Beginnings

Welcome friends! I have started this entry in the global technosphere because I have been in love with books since the age of 2. Among the busy business of being a new teacher, this is my outlet for sharing thoughts on a love of reading a wide variety of books. My inspiration can be summed up with a yearbook quote from a teacher written when I was 8: "To the only girl at recess I see reading a book. Good for you!"
My blog title is quoted from a classmate who asked me this once. Believe it or not, I've also heard it as a teacher :D

Sunday, September 19, 2010

Lessons in Becoming Myself- Ellen Burstyn

Purchase:  Amazon | Chapters

Published: 2006
ISBN: 1594489297
Length: 445 pages
Genre: Autobiography

Start date: Summer 2009
Finished date: Summer 2009

Where From: Chapters-Indigo
Why Read: I love biographies, heard good things about it, and happened to see it in the Biography section during a memoir kick I was on.

Summary: Actress Ellen Burstyn recounts her early life growing up in Detroit, her start in modeling, training under Lee Strasberg at the Actors Studio, and memorable experiences filming movies, such as The Last Picture Show, The Exorcist, Alice Doesn’t Live Here Anymore, and Requiem For a Dream, but also dealing with a bullying mother, trying to care for her schizophrenic husband, and finding a spiritual centre in Sufism.

Review:

Ellen Burstyn is the kind of actress you would love to sit down and chat with over a hot cup of tea as she has a warm, personable quality that translates from screen to page beautifully. She addresses many challenges in her life with dignity and develops a sense of self through a respectable spiritualism that took nearly half her life to realize.
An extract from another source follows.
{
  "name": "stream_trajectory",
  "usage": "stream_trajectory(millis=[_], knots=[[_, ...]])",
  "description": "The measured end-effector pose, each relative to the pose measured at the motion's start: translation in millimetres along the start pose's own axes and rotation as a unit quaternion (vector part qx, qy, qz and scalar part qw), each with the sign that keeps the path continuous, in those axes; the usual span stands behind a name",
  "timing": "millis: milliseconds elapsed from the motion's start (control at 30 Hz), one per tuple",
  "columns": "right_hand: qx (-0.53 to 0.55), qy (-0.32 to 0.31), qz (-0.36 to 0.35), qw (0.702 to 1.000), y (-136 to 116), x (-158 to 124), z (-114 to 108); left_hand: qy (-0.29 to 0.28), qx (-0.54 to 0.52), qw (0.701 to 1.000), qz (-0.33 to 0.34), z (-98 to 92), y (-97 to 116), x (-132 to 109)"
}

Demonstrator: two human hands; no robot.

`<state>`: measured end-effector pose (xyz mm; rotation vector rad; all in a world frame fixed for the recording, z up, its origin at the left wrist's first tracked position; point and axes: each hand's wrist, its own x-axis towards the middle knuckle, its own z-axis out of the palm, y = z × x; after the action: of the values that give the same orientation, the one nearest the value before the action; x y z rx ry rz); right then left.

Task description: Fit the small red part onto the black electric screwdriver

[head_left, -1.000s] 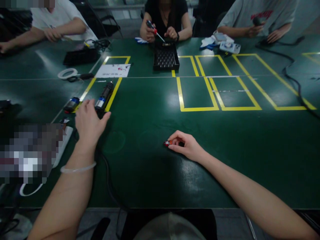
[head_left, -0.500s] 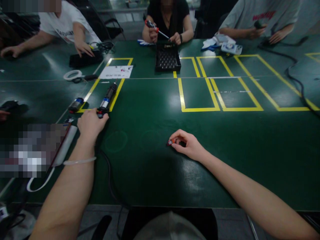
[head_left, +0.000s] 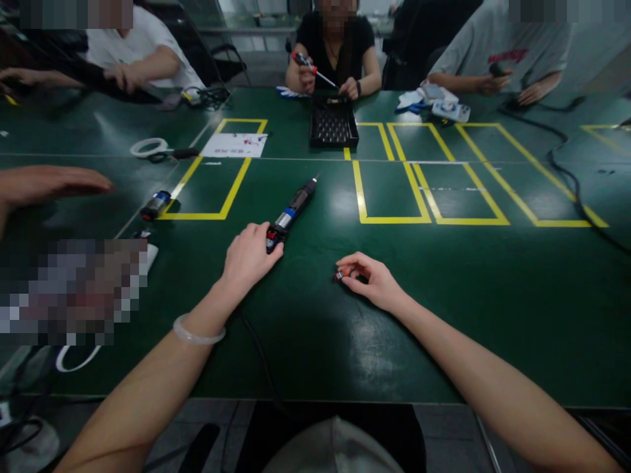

Burstyn recounts nearly every film she has made, including her favourite performances in the lesser-seen The King of Marvin Gardens and Resurrection with fond memories of costars such as Cloris Leachman, Alan Alda, and Diane Ladd. The most striking events, however, are off-screen, including a tumultuous relationship with her unimpressed mother, violent interactions with her mentally ill husband, and her devoted use of Stanislavski sense memory techniques that connects an emotional life to her most revered characters, such as Lois Farrow in The Last Picture Show, Alice Hyatt in Alice Doesn’t Live Here Anymore, and Sara Goldfarb in Requiem For a Dream.

Autobiographies have an easy tendency to be self-serving and often depict one-sided conflicts with a bitter defensiveness, but Burstyn, for the most part, avoids this with a calm, meaningful candor that allows herself to be heard without shouting over the voices of others. Her ability to offer rich storytelling with a simple chronological structure, a strong memory, and generous attention to detail makes the story not independent to herself, but shared with the subjects of her dedication: “To all my teachers.”